Task to complete
Scan the records below for the line with "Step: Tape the" and the line with "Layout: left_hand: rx". Repeat those two lines and every line between them exactly, and nothing else.
################
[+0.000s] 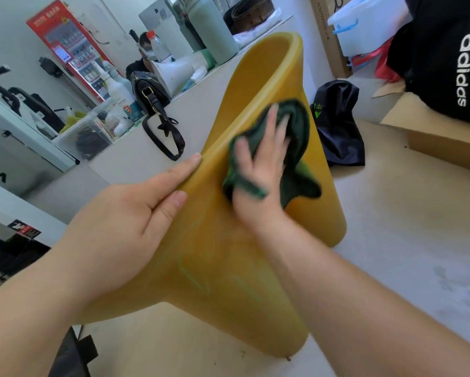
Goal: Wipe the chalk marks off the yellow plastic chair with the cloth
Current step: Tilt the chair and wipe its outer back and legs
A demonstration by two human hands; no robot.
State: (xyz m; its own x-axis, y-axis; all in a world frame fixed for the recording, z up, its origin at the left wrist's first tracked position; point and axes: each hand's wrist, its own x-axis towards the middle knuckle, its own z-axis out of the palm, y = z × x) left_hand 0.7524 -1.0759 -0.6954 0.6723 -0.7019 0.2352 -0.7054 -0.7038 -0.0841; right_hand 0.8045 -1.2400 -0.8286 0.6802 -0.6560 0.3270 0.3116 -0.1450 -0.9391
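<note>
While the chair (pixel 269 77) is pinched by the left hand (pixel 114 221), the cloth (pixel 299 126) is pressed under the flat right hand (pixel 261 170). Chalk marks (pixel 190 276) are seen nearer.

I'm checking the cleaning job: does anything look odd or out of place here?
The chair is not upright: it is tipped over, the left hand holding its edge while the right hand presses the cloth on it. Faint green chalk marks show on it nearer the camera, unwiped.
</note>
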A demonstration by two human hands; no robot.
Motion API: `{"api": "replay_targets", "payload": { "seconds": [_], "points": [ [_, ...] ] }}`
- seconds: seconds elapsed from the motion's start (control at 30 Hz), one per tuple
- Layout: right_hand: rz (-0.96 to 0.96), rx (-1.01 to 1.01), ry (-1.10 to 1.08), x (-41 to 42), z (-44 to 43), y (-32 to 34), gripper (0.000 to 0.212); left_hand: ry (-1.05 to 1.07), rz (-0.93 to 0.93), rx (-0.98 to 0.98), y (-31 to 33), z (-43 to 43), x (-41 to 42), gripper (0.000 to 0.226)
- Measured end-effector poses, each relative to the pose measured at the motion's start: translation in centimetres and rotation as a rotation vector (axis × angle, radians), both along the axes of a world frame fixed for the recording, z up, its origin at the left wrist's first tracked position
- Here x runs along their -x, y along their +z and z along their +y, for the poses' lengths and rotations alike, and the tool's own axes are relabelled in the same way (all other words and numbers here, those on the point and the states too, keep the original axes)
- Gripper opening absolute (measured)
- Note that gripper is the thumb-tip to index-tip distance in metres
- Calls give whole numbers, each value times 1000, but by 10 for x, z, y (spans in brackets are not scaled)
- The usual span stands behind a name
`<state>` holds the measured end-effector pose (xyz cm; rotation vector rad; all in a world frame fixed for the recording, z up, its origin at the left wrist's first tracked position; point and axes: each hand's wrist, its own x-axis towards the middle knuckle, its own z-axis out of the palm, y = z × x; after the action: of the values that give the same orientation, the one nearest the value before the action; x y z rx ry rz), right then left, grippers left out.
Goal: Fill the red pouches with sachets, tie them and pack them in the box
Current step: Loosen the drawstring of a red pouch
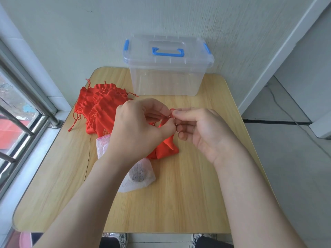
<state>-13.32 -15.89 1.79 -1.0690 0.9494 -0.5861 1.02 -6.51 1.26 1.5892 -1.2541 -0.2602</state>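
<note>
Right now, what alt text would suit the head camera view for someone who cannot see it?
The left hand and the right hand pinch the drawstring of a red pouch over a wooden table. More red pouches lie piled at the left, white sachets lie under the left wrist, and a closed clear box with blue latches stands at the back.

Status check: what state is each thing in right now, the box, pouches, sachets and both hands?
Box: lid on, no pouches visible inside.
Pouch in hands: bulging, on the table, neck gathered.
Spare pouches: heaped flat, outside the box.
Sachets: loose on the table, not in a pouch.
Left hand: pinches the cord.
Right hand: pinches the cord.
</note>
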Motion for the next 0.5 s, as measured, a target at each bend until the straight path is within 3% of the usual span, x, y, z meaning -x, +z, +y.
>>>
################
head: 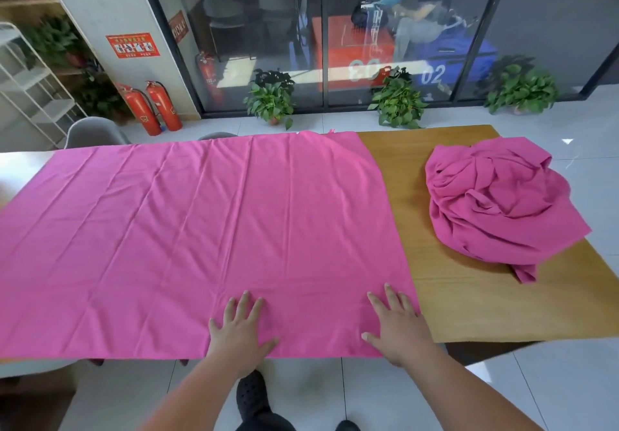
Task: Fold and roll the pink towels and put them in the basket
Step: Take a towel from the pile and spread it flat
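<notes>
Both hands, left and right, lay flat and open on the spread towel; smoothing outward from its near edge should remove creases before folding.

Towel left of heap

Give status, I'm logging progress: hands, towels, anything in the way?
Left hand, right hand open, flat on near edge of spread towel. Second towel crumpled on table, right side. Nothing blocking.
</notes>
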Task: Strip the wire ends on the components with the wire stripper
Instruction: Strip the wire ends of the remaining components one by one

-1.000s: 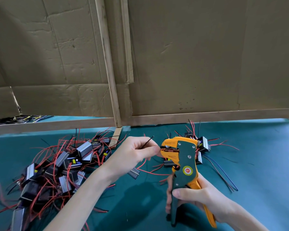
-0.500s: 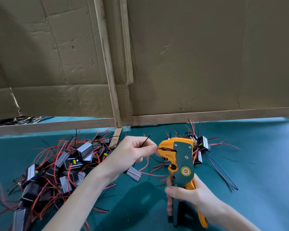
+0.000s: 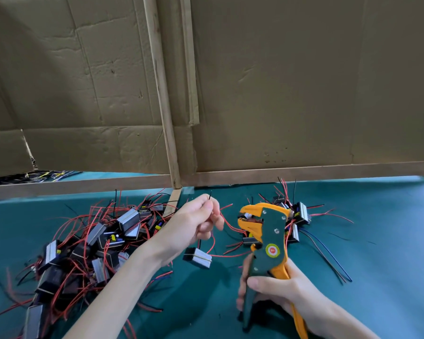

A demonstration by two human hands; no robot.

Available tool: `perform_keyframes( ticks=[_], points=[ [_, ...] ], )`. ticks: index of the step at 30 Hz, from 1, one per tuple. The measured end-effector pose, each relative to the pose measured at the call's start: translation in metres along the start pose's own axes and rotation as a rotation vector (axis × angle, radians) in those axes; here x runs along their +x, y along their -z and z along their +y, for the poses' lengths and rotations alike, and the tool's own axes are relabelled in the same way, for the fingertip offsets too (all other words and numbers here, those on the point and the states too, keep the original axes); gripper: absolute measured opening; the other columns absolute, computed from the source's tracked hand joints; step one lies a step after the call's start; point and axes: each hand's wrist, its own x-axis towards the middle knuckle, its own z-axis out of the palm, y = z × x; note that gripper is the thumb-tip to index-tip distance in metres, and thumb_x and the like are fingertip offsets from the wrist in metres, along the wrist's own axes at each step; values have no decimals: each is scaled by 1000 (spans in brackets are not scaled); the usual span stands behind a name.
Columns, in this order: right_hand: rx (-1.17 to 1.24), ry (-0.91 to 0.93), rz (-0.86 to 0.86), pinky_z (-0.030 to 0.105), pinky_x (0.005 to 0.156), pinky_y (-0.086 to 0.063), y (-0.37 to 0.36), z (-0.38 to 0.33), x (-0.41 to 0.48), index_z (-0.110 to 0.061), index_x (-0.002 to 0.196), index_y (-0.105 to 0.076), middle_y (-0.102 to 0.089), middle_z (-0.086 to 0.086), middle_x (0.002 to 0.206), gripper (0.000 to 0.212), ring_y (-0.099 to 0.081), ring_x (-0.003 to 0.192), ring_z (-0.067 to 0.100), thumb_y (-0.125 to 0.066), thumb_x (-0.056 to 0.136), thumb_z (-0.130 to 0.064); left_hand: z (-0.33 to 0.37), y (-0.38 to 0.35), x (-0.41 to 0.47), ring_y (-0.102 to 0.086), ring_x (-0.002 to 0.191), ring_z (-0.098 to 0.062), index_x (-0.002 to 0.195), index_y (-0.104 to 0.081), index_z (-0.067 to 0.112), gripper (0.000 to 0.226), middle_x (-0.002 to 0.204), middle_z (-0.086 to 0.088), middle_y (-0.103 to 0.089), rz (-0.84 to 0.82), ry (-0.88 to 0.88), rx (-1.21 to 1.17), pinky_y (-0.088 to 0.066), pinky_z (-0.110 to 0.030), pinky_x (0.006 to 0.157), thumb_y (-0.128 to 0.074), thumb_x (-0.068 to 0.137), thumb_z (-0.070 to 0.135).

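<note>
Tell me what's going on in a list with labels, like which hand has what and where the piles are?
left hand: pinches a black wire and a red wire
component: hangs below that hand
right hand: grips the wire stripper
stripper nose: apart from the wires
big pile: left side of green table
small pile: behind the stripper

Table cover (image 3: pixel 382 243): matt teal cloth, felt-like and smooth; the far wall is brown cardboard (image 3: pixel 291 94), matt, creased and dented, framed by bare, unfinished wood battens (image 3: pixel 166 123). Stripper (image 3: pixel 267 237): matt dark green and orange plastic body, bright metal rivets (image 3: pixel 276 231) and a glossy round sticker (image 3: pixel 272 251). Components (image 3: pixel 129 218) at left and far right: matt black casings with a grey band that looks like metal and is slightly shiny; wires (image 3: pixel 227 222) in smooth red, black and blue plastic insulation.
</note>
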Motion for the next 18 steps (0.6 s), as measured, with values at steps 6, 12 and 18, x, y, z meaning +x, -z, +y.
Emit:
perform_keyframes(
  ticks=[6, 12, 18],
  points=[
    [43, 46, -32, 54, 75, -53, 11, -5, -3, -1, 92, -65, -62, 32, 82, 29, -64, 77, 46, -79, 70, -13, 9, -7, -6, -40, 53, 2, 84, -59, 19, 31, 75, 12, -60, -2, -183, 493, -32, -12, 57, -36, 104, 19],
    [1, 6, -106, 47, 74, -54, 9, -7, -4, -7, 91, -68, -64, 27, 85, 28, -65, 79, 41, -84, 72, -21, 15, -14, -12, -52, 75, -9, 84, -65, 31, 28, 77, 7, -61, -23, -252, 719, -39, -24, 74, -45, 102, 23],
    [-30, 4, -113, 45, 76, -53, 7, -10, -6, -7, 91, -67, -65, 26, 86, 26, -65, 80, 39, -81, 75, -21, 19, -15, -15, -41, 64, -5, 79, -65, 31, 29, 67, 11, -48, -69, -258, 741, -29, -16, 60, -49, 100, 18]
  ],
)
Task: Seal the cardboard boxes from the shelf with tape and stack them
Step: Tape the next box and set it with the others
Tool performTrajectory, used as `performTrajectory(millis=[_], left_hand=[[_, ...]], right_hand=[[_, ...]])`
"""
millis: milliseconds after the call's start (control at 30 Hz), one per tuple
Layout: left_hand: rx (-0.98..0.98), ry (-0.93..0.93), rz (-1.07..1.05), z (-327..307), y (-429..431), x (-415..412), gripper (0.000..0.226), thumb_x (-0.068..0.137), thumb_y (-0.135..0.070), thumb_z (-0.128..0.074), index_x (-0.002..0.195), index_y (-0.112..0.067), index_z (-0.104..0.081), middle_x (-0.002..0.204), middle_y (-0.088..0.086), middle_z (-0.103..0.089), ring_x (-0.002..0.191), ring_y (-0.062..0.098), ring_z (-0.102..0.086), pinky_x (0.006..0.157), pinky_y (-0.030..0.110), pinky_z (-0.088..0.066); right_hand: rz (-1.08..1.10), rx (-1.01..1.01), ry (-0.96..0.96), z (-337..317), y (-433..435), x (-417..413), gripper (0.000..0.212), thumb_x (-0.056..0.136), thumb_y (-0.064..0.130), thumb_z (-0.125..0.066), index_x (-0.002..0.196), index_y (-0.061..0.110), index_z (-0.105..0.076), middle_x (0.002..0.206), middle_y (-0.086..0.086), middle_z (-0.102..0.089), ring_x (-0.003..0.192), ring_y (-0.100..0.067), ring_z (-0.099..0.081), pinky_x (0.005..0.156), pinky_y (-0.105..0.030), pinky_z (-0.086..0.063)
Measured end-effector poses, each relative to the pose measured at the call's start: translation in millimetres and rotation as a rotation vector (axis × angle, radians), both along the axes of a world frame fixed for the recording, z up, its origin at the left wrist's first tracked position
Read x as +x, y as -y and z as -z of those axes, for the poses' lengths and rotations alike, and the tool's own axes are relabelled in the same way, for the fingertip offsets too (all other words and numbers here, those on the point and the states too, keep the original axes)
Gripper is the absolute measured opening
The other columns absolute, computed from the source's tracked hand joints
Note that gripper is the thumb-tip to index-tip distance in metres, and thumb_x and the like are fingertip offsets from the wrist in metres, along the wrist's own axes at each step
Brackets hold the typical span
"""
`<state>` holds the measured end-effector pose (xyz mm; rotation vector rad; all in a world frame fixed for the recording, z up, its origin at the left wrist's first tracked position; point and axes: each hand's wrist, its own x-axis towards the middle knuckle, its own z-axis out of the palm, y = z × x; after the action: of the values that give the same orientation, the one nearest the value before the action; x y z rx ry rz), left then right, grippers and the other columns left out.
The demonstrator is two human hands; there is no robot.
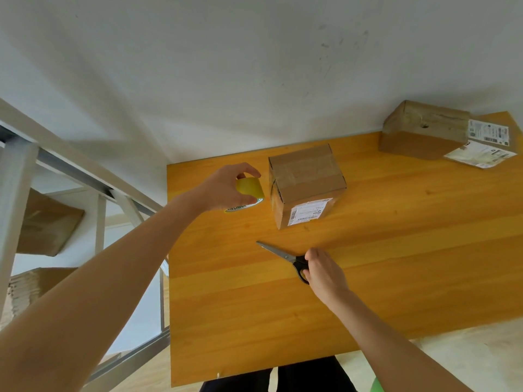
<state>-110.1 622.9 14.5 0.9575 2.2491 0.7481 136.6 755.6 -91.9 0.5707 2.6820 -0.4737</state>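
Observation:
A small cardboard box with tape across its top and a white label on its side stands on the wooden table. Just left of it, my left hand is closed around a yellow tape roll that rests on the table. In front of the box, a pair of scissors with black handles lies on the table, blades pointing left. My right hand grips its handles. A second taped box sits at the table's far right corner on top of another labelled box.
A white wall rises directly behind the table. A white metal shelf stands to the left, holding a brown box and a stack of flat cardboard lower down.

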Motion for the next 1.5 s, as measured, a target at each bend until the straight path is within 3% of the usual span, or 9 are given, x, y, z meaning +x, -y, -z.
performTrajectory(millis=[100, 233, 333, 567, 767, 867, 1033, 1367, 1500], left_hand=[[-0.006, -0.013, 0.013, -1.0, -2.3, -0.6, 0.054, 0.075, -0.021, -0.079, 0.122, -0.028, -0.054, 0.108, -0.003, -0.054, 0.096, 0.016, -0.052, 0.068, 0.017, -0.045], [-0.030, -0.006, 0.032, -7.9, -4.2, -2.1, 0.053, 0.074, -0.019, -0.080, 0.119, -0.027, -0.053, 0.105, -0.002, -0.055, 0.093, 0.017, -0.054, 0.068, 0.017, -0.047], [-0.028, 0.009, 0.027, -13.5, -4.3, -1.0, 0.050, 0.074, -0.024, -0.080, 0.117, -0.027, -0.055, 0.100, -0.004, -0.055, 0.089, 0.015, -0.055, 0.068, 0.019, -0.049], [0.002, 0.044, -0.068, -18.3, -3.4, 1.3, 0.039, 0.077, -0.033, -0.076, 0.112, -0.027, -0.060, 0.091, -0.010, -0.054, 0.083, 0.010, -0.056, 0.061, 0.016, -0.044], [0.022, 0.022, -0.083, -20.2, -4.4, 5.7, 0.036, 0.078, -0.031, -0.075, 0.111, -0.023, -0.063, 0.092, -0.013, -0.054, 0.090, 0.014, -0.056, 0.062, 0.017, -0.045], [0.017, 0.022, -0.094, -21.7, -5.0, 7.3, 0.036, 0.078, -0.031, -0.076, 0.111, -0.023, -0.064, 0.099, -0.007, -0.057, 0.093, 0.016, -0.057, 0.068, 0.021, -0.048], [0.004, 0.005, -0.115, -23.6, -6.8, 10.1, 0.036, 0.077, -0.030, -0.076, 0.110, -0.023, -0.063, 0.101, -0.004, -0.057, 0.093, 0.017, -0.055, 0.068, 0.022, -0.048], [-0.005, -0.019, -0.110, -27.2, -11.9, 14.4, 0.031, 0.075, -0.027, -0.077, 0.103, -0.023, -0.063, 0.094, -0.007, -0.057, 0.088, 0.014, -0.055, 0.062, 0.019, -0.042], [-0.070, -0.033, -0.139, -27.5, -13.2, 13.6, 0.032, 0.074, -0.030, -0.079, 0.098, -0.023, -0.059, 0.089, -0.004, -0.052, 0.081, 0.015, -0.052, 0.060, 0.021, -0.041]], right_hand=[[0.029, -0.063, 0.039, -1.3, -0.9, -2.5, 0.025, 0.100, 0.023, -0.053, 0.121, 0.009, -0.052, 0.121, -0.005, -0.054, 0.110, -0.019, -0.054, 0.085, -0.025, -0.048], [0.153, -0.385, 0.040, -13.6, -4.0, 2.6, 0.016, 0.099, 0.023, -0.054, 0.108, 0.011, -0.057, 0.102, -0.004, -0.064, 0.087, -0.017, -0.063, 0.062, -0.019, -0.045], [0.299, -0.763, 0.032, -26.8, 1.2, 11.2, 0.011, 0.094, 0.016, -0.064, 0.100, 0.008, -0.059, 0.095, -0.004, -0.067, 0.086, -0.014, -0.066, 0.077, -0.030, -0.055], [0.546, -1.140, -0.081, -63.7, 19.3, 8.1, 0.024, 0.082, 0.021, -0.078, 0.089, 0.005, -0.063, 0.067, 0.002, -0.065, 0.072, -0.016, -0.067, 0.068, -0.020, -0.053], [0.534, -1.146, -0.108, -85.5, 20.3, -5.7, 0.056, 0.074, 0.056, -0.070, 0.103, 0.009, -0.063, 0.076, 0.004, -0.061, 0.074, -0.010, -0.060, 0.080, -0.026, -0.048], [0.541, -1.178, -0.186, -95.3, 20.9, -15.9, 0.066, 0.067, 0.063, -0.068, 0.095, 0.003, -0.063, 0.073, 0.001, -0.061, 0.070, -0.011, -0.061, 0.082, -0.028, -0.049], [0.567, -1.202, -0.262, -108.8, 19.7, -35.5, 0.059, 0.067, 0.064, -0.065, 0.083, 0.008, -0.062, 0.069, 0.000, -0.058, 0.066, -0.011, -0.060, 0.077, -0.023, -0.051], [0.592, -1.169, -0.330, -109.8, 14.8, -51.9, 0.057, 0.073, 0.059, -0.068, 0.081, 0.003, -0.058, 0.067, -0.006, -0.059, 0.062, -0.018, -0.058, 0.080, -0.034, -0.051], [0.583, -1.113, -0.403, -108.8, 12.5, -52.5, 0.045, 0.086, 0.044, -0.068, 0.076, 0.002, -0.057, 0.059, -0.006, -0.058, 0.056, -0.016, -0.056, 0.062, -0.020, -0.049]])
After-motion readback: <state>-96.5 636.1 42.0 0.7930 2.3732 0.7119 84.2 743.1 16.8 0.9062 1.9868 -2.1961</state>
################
Answer area
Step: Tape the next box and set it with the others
Tool performTrajectory, used as `performTrajectory(millis=[_], left_hand=[[_, ...]], right_hand=[[_, ...]])`
"""
millis: milliseconds after the call's start (control at 30 Hz), one per tuple
Layout: left_hand: rx (-0.98..0.98), ry (-0.93..0.93), rz (-1.07..1.05), z (-327..307), y (-429..431), x (-415..412), gripper (0.000..0.226), thumb_x (-0.068..0.137), thumb_y (-0.135..0.070), thumb_z (-0.128..0.074), index_x (-0.002..0.195), index_y (-0.112..0.067), index_z (-0.104..0.081), middle_x (-0.002..0.204), middle_y (-0.088..0.086), middle_z (-0.103..0.089), ring_x (-0.002..0.191), ring_y (-0.062..0.098), ring_z (-0.102..0.086), pinky_x (0.006..0.157), pinky_y (-0.030..0.110), pinky_z (-0.088..0.066); right_hand: rz (-1.08..1.10), rx (-1.01..1.01), ry (-0.96..0.96), z (-337..317), y (-433..435), x (-417..413), gripper (0.000..0.212), thumb_x (-0.056..0.136), thumb_y (-0.064..0.130), thumb_z (-0.125..0.066), index_x (-0.002..0.196), index_y (-0.061..0.110), index_z (-0.105..0.076), middle_x (0.002..0.206), middle_y (-0.086..0.086), middle_z (-0.102..0.089), ring_x (-0.003..0.192), ring_y (-0.100..0.067), ring_z (-0.099..0.081), pinky_x (0.005..0.156), pinky_y (-0.105..0.030), pinky_z (-0.086..0.063)

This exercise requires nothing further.